Plea to stop development in the Copley/Sowerby Bridge Valley

A member of the Calderdale Bird Conservation Group is right when he implies that not all development is bad. The duty of developers is to make places more beautiful, more useful to Society.

This area between Copley and Sowerby Bridge has been left too long to nature. It has now returned to a rural, sylvan state, a green lung for the people and a paradise for nature. The willows are the habitat of sweetly singing warblers when they return from Africa in spring, which nest on the ground among the orchids flowering in the sunny glades.

It should be maintained as a green space between Copley and Sowerby Bridge, not filled up with cheap buildings and tarmac, which would sprawl along the valley bottom, ruining the townscape of Sowerby Bridge, (when seen from Albert Promenade, for instance.)

The town currently nestles in its hollow at the confluence of the Ryburn with the Calder in an organic way. It should not be allowed to break out.
Too many small English towns with no perceived beauty or heritage have been blighted by ribbon developments like the one proposed by GenR8, who, unlike good developers, seem merely profit motivated.

This valley and the summarily closed bridleway, Sterne Bridge, have an internationally important literary connection with William Wordsworth, who, whilst visiting his friends, the Sterne family, wrote his poem the Ballad of Lucy Grey around an earlier bridge at this crossing point. The Sterne family also produced their own famous writer, Laurence Sterne.

It is for these reasons, as well as the preservation of a pleasant, sunny, flowery place filled with birdsong, that I support a refusal of the development. It will only harm trade in Sowerby Bridge’s developing tourist trade, and duplicate the surplus of industrial sheds which have long remained empty in several parts of Halifax. (Said to be 1 and a quarter million sq ft!) As for housing, I am reliably informed that Calderdale has already far exceeded its quota of new house building set by central government.

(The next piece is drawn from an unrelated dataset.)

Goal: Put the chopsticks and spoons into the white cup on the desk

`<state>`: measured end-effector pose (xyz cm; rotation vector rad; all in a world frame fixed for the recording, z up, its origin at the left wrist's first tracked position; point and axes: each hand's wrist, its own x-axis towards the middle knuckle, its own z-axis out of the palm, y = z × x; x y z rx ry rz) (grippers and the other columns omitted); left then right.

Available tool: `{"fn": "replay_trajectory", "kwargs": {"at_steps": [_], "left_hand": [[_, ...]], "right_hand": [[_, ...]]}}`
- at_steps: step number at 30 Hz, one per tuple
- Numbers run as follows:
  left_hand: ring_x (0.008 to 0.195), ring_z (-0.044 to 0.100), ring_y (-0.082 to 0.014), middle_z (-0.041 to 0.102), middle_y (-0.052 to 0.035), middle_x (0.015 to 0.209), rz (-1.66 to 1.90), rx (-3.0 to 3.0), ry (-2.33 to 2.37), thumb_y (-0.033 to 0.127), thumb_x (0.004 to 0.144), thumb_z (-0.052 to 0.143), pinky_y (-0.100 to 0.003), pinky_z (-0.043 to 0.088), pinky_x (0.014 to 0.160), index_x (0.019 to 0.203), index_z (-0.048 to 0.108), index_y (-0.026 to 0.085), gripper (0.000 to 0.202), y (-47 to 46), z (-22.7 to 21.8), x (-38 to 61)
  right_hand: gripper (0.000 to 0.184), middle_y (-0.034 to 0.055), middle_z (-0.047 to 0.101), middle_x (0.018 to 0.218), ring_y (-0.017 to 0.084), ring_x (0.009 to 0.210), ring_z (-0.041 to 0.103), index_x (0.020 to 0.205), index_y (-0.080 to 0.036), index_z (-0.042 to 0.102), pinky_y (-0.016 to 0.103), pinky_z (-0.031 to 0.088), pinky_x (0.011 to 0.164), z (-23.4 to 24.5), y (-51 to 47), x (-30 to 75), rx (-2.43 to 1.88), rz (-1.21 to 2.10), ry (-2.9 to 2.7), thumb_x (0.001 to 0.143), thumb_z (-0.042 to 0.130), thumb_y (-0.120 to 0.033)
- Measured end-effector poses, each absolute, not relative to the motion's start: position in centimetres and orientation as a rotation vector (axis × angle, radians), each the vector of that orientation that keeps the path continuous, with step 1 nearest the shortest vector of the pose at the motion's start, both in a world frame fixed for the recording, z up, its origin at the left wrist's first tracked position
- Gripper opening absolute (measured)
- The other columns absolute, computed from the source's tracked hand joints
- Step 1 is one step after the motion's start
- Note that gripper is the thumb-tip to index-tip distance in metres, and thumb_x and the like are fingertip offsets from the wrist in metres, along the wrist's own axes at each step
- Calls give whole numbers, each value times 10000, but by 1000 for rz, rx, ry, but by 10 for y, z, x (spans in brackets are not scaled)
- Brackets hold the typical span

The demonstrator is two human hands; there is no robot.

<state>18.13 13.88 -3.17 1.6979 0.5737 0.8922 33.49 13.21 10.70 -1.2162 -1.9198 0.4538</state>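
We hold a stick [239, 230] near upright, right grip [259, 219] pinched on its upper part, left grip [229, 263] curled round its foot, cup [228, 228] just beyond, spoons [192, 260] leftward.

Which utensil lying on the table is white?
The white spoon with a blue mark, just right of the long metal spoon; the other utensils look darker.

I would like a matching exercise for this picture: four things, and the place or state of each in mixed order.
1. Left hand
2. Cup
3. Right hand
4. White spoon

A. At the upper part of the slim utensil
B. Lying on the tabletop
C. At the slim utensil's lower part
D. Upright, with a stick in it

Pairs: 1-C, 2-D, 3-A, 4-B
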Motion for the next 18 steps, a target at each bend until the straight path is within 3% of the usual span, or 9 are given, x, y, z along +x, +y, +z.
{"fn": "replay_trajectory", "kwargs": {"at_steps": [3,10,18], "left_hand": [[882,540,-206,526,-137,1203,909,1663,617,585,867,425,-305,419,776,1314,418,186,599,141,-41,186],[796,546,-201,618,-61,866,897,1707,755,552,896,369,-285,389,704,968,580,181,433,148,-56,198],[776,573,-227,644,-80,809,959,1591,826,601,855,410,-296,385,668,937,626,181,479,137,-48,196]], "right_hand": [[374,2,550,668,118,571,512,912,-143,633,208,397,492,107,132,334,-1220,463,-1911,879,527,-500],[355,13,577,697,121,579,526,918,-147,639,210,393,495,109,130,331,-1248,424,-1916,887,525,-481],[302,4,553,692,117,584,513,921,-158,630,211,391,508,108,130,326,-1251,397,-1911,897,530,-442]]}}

As to a point of freedom of access to public rights of way, there appears to be no engineer’s report on the carrying capacity of Sterne Bridge. Stephanie Hiscott, council officer (development) said she would let me see one by last Monday, and took my details, but has failed to get back. I believe it could be reopened to pedestrians, to use at their own risk. She also said the bridge closure was purely and simply about public safety, and nothing to do with the proposed developments; very hard to believe.

2 comments:

  1. A well written piece Steve saying everything everyone is thinking. I'm wondering why, in this climate, they would want to build houses that won't sell and industrial units that won't fill because businesses are failing?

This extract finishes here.